# Weston Bait Tanks



## H2O Mellon (Apr 5, 2004)

Does anyone have experiences with Weston Bait Tanks? From what I've gathered online they run anywhere from $250-300 for the tanks and stainless steel agitator.

I found a site that had a special deal where you could get both the tank and etither the AC or DC agitator for $118. (Yes $118) I was on the fence for a week about it, but then noticed today that they were down to low stock, so I assume folks had bought several of them. I ended up going ahead and ordering one, hoping they do still have them in stock @ that price. 

They seem to only make 20 gallon oval models. I've read that their agitators are top notch. Their tanks are insulated (3/16), tinted blue inside, hinges on the lids, etc.....

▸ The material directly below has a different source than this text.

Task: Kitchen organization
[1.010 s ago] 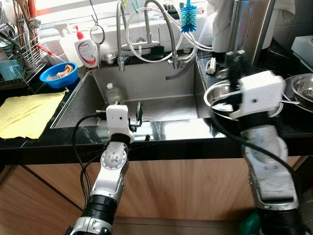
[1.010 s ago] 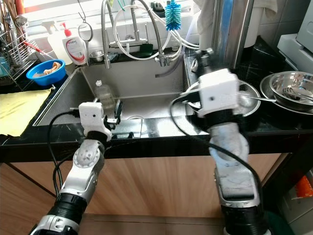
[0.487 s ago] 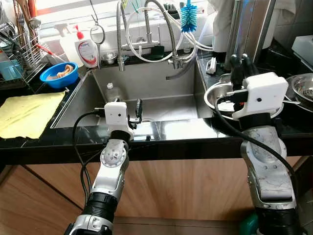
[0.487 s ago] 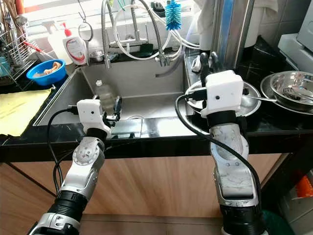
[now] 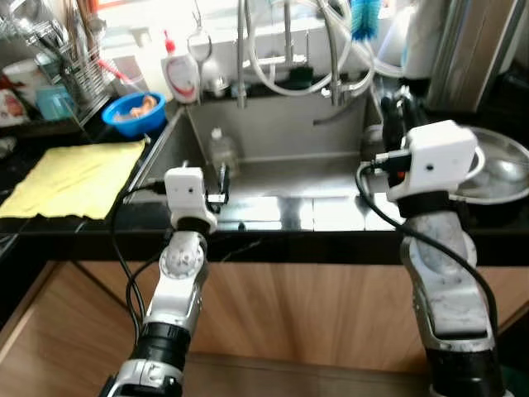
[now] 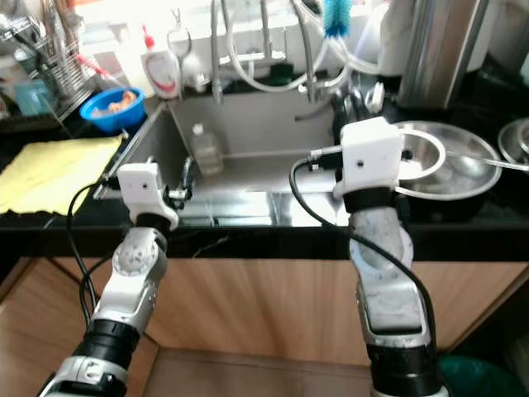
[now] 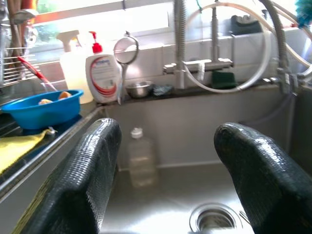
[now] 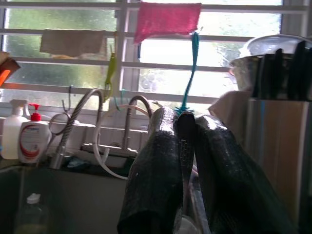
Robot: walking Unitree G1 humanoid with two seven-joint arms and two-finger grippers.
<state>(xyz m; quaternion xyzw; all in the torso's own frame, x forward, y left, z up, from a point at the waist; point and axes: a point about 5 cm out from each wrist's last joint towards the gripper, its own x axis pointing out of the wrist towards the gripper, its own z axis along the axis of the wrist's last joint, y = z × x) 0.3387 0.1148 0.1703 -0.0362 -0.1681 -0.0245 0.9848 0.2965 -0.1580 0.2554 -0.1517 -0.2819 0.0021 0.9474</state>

They look and seem real nice. Just looking to see if anyone on here has feedback on them.


----------



## catfishhunter33 (Apr 6, 2004)

never used their products.i use a 175 gal stock tank that i have setup in the basement.it consists of a 1/3 hp sump pump 10 stage timer and some pvc piping.filters and oxygenates the water to my satisfaction.can keep aprox. 20 to 30----- 6-8in suckers or 3-4 lbs goldfish with no problems.
total cost was around $200.


----------



## H2O Mellon (Apr 5, 2004)

catfishhunter33 said:


> never used their products.i use a 175 gal stock tank that i have setup in the basement.it consists of a 1/3 hp sump pump 10 stage timer and some pvc piping.filters and oxygenates the water to my satisfaction.can keep aprox. 20 to 30----- 6-8in suckers or 3-4 lbs goldfish with no problems.
> total cost was around $200.


I've got a great outfit for home, but this one is for the boat. For the price it was hard to pass up.


----------



## catfishhunter33 (Apr 6, 2004)

i was wondering if you were planning on using it at home or in the boat or maybe a combined use..i am curious as how it works out for you so post the results after you test it out. seems like a decent price as long as the lids fit tight to keep water from splashing out.


----------